__Task to complete__.
In the copy, keep every line below as it is and leave out the pictures.

__Data shown__.
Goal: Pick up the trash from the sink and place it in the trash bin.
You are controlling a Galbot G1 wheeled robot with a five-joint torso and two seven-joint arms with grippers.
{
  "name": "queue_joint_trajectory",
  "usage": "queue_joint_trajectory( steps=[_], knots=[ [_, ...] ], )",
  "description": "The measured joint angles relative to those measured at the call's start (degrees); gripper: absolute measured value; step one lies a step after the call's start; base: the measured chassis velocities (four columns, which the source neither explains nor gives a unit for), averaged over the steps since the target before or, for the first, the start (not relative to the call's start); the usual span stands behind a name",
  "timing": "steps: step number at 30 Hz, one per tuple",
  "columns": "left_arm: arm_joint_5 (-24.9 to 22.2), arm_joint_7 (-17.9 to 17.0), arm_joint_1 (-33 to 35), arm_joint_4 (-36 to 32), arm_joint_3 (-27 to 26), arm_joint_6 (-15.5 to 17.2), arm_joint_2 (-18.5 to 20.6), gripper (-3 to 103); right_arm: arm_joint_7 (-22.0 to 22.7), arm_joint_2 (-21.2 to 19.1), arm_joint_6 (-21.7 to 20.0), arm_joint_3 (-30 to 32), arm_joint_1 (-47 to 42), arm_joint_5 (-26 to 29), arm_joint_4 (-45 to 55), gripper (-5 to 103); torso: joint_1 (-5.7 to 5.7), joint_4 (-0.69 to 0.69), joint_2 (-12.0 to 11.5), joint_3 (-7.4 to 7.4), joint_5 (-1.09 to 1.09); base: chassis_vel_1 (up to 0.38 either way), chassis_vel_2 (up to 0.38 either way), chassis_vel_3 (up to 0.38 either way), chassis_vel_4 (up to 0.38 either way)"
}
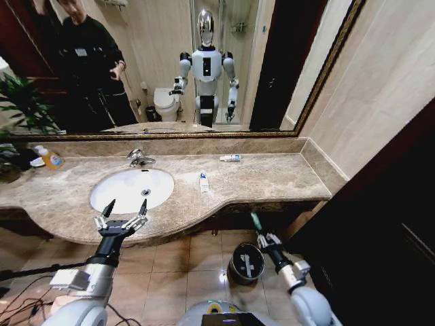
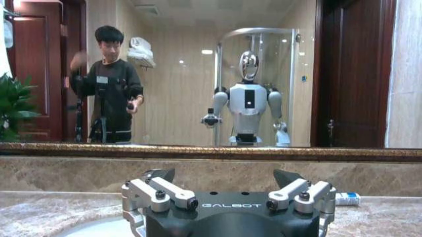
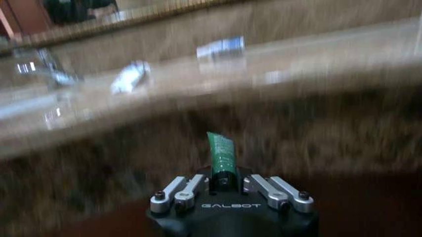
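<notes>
Head view shows my right claw low at the right, just above the dark round trash bin on the floor, clenched on a small green tube that sticks up from its tips. From the right wrist view the green tube is flat, ribbed and thin; I judge it light, soft and easy to crush, best pinched near its base. My left claw hangs released over the near rim of the white oval sink. Two small white tubes with blue marks remain on the desk: one just right of the sink, another farther back.
</notes>
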Motion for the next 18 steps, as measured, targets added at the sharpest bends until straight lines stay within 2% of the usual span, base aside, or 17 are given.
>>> queue_joint_trajectory(
  steps=[8,11,18],
  knots=[
    [0.00,0.00,0.00,0.00,0.00,0.00,0.00,100,-0.39,1.03,-1.26,-2.13,7.95,-3.39,-14.65,21,0.00,0.01,0.00,0.00,-0.01,0.000,0.000,0.000,0.000],
    [0.00,0.00,0.00,0.00,0.00,0.00,0.00,100,-0.95,2.40,-0.24,-2.50,11.43,-6.60,-23.03,21,0.01,0.01,-0.01,0.00,0.00,0.000,0.000,0.000,0.000],
    [0.00,0.00,0.00,0.00,0.00,0.00,0.00,100,-1.62,5.46,0.73,-2.48,15.49,-8.25,-34.28,21,0.00,0.00,0.00,0.00,-0.01,0.000,0.000,0.000,0.000]
  ],
)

__Response to this exercise__.
Goal: Pick up the trash from the sink and place it in the trash bin.
You are controlling a Galbot G1 wheeled robot with a five-joint torso and two seven-joint arms with grippers.
{
  "name": "queue_joint_trajectory",
  "usage": "queue_joint_trajectory( steps=[_], knots=[ [_, ...] ], )",
  "description": "The measured joint angles relative to those measured at the call's start (degrees); gripper: absolute measured value; step one lies a step after the call's start; base: the measured chassis velocities (four columns, which the source neither explains nor gives a unit for), averaged over the steps since the target before or, for the first, the start (not relative to the call's start); the usual span stands behind a name",
  "timing": "steps: step number at 30 Hz, one per tuple",
  "columns": "left_arm: arm_joint_5 (-24.9 to 22.2), arm_joint_7 (-17.9 to 17.0), arm_joint_1 (-33 to 35), arm_joint_4 (-36 to 32), arm_joint_3 (-27 to 26), arm_joint_6 (-15.5 to 17.2), arm_joint_2 (-18.5 to 20.6), gripper (-3 to 103); right_arm: arm_joint_7 (-22.0 to 22.7), arm_joint_2 (-21.2 to 19.1), arm_joint_6 (-21.7 to 20.0), arm_joint_3 (-30 to 32), arm_joint_1 (-47 to 42), arm_joint_5 (-26 to 29), arm_joint_4 (-45 to 55), gripper (-5 to 103); torso: joint_1 (-5.7 to 5.7), joint_4 (-0.69 to 0.69), joint_2 (-12.0 to 11.5), joint_3 (-7.4 to 7.4), joint_5 (-1.09 to 1.09); base: chassis_vel_1 (up to 0.38 either way), chassis_vel_2 (up to 0.38 either way), chassis_vel_3 (up to 0.38 either way), chassis_vel_4 (up to 0.38 either way)"
}
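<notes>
Head view shows my right claw low at the right, just above the dark round trash bin on the floor, clenched on a small green tube that sticks up from its tips. From the right wrist view the green tube is flat, ribbed and thin; I judge it light, soft and easy to crush, best pinched near its base. My left claw hangs released over the near rim of the white oval sink. Two small white tubes with blue marks remain on the desk: one just right of the sink, another farther back.
</notes>
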Motion for the next 18 steps, as measured, targets added at the sharpest bends until straight lines stay within 2% of the usual span, base aside, or 17 are given.
>>> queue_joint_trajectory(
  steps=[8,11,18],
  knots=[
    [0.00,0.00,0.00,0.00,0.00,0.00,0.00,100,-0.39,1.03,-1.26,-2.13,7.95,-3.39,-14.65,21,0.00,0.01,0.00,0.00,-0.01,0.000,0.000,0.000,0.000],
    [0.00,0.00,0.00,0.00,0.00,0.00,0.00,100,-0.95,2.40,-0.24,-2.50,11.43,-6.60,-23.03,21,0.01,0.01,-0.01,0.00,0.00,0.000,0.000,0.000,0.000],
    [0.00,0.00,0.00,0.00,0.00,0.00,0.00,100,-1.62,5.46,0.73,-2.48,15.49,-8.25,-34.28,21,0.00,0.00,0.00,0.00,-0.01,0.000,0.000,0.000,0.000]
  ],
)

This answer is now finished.